_HOW TO COMPLETE THIS TASK_. Without the images, repeat every line of the listing verbatim.

_SOURCE MATERIAL_.
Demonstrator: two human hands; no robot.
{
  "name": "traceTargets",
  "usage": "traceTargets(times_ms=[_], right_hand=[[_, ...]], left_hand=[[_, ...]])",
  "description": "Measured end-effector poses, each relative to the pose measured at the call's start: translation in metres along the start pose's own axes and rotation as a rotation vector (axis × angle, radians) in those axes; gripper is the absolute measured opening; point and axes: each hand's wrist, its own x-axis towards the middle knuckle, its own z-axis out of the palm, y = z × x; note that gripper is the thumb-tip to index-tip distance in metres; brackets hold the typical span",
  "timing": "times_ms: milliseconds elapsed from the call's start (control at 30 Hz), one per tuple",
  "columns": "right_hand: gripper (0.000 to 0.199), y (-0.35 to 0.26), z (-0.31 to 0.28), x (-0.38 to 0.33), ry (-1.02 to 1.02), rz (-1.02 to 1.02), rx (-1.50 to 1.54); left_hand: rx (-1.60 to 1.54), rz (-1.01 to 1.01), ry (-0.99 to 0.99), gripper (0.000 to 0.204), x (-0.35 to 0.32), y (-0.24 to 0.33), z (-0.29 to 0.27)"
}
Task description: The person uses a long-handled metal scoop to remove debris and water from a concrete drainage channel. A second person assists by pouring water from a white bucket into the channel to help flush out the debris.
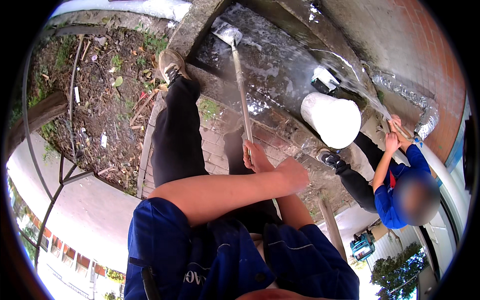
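My right hand [256, 156] is closed round the shaft of a long-handled shovel [241, 85]. Its broad flat blade, smeared with white, rests at the far end of a wet concrete trough [197, 55]. The lower end of the shaft goes out of sight behind my left forearm. That forearm crosses over my right arm, and my left hand [294, 175] is curled like a fist beside my right wrist. Blur and the angle hide its fingers and anything in them. Foamy water covers the trough floor. A large white bucket [332, 120] lies tipped on the trough's near right side.
At the right, a co-worker [407, 170] in blue holds a hose [400, 131] spraying water into the trough. A small white-and-black object [325, 79] lies beyond the bucket. Silver flexible duct [425, 107] runs along the wall. Left is littered soil [107, 85]; my shoe [172, 65] touches the curb.
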Motion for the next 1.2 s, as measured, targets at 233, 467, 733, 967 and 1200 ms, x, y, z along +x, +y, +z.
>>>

_WRITTEN RESPONSE_.
Demonstrator: two human hands; no robot.
{
  "name": "traceTargets",
  "usage": "traceTargets(times_ms=[_], right_hand=[[_, ...]], left_hand=[[_, ...]])",
  "description": "Measured end-effector poses, each relative to the pose measured at the call's start: translation in metres along the start pose's own axes and rotation as a rotation vector (axis × angle, radians) in those axes; gripper is the absolute measured opening; point and axes: each hand's wrist, its own x-axis towards the middle knuckle, its own z-axis out of the palm, y = z × x; note that gripper is the thumb-tip to index-tip distance in metres; brackets hold the typical span",
  "timing": "times_ms: milliseconds elapsed from the call's start (control at 30 Hz), one per tuple",
  "columns": "right_hand: gripper (0.000 to 0.199), y (-0.35 to 0.26), z (-0.31 to 0.28), x (-0.38 to 0.33), ry (-1.02 to 1.02), rz (-1.02 to 1.02), rx (-1.50 to 1.54); left_hand: rx (-1.60 to 1.54), rz (-1.01 to 1.01), ry (-0.99 to 0.99), gripper (0.000 to 0.204), x (-0.35 to 0.32), y (-0.24 to 0.33), z (-0.29 to 0.27)"
}
Task description: The person uses a long-handled metal scoop to remove debris and water from a concrete drainage channel. A second person assists by pouring water from a white bucket into the channel to help flush out the debris.
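My right hand [256, 156] is closed round the shaft of a long-handled shovel [241, 85]. Its broad flat blade, smeared with white, rests at the far end of a wet concrete trough [197, 55]. The lower end of the shaft goes out of sight behind my left forearm. That forearm crosses over my right arm, and my left hand [294, 175] is curled like a fist beside my right wrist. Blur and the angle hide its fingers and anything in them. Foamy water covers the trough floor. A large white bucket [332, 120] lies tipped on the trough's near right side.
At the right, a co-worker [407, 170] in blue holds a hose [400, 131] spraying water into the trough. A small white-and-black object [325, 79] lies beyond the bucket. Silver flexible duct [425, 107] runs along the wall. Left is littered soil [107, 85]; my shoe [172, 65] touches the curb.
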Motion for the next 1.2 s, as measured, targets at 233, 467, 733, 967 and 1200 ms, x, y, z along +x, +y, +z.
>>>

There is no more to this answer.